→ **Task requirements**: Below are records. Copy every line with "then" in it.

→ **Extracted records**:

::::::::

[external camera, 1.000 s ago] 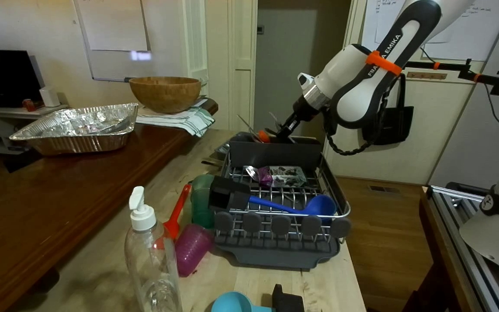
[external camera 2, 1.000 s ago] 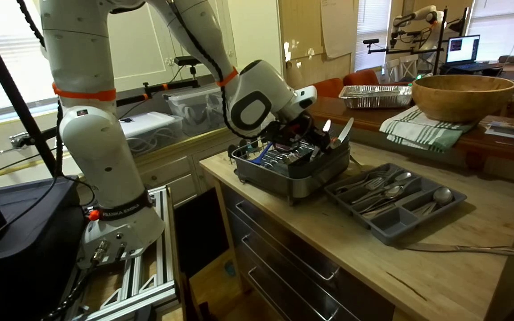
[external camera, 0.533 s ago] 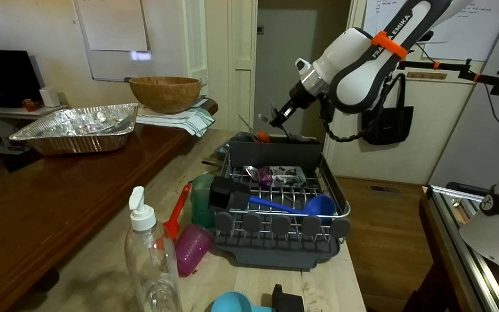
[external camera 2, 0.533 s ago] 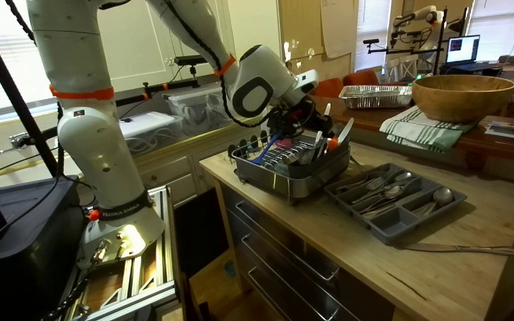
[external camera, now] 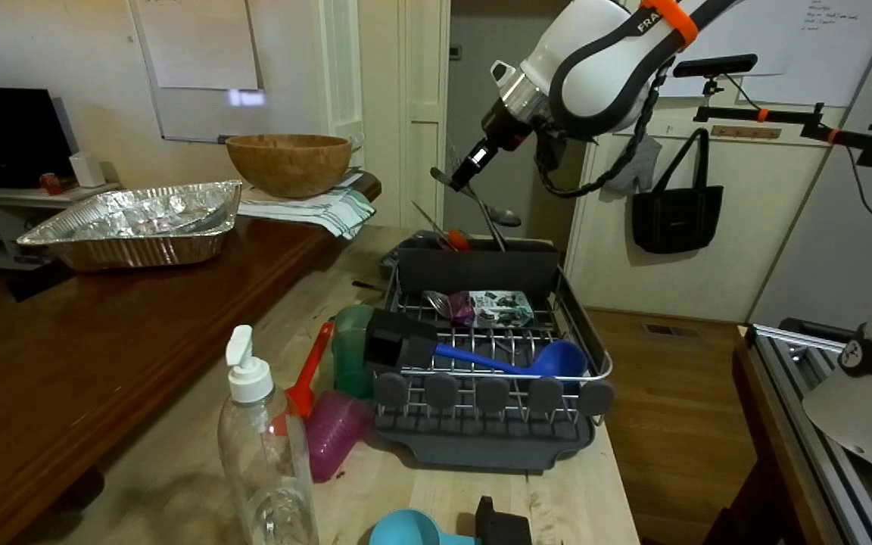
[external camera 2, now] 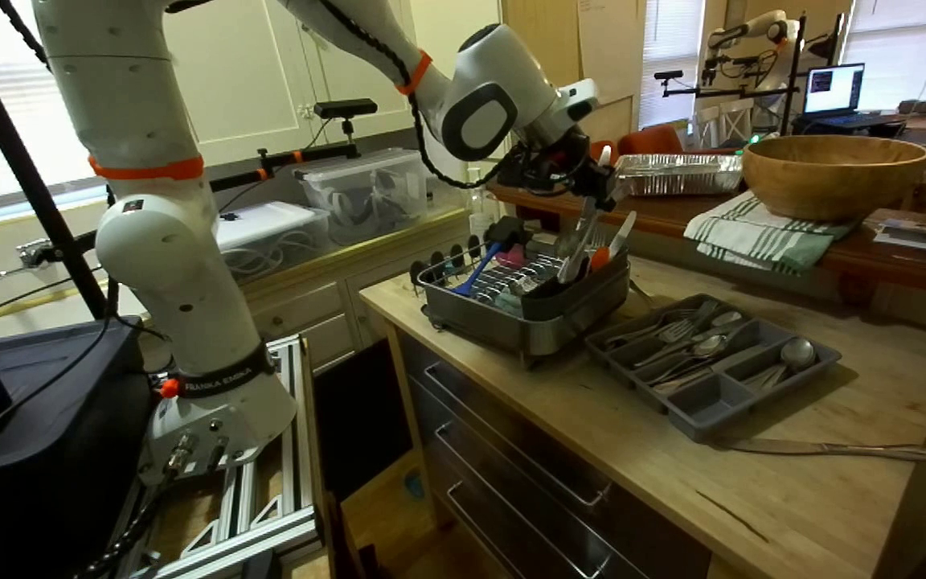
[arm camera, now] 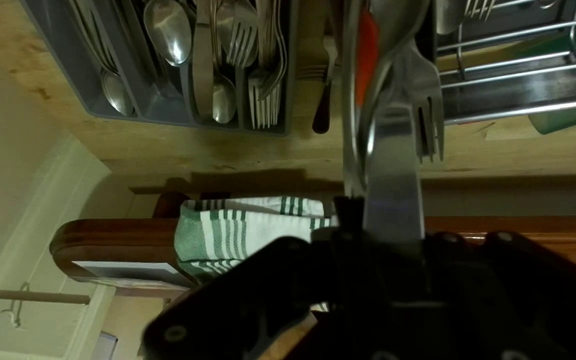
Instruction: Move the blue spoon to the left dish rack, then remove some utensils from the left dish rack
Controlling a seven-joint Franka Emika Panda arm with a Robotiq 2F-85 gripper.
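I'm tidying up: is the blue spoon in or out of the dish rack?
In: both exterior views show the blue spoon in the dish rack, its head inside the rim.

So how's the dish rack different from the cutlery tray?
The dish rack stands tall; the cutlery tray is low. The rack is wiry inside; the tray is solid and divided up. Cutlery pokes up from the rack; spoons lie down in the tray. Both are mostly grey and sit on the wooden counter.
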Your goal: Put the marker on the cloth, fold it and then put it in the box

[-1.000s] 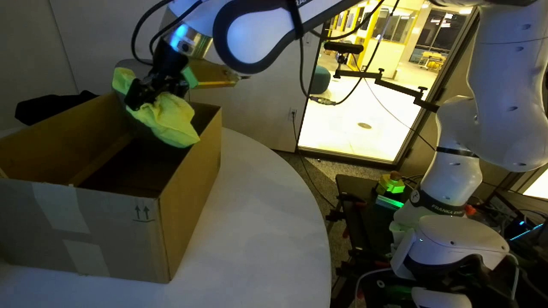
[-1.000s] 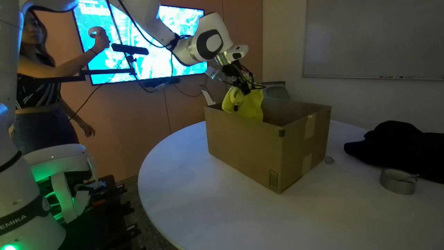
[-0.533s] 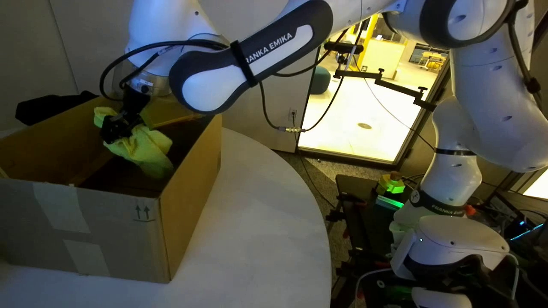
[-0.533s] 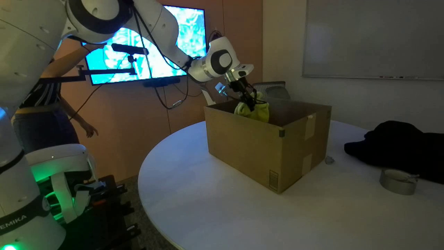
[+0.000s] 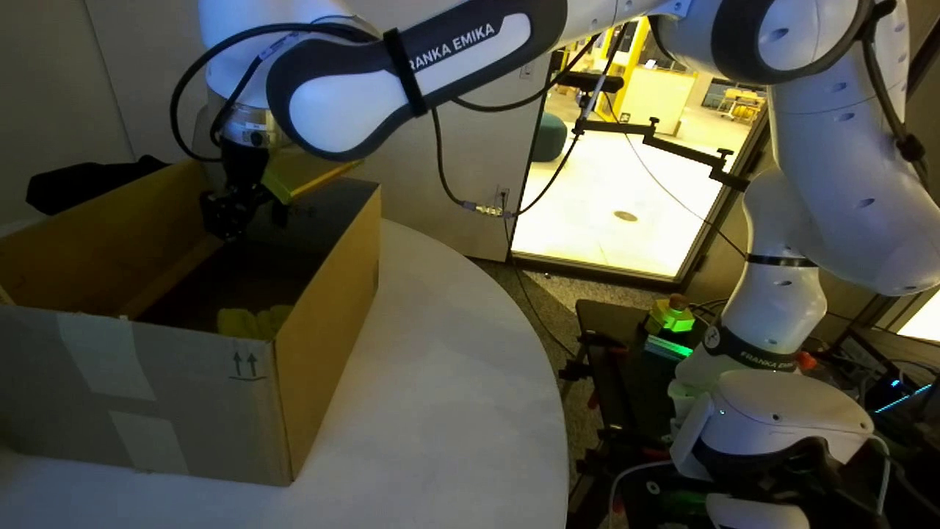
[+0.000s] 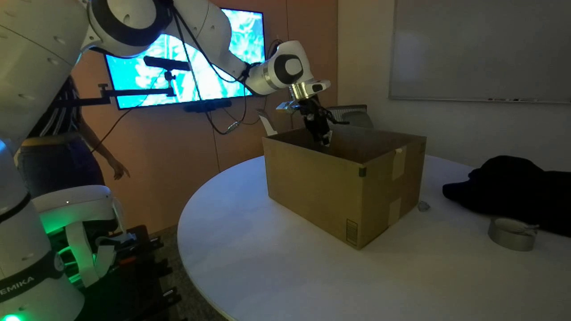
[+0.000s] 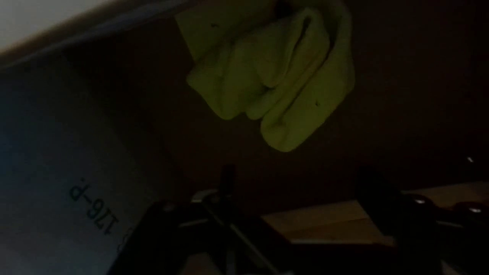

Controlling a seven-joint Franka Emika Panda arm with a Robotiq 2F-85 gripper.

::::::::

→ **Worked solution**:
Instruction: Move the blue spoon to the left dish rack, then remove some utensils from the left dish rack
Your goal: Put the marker on the cloth, fold it and then put it in the box

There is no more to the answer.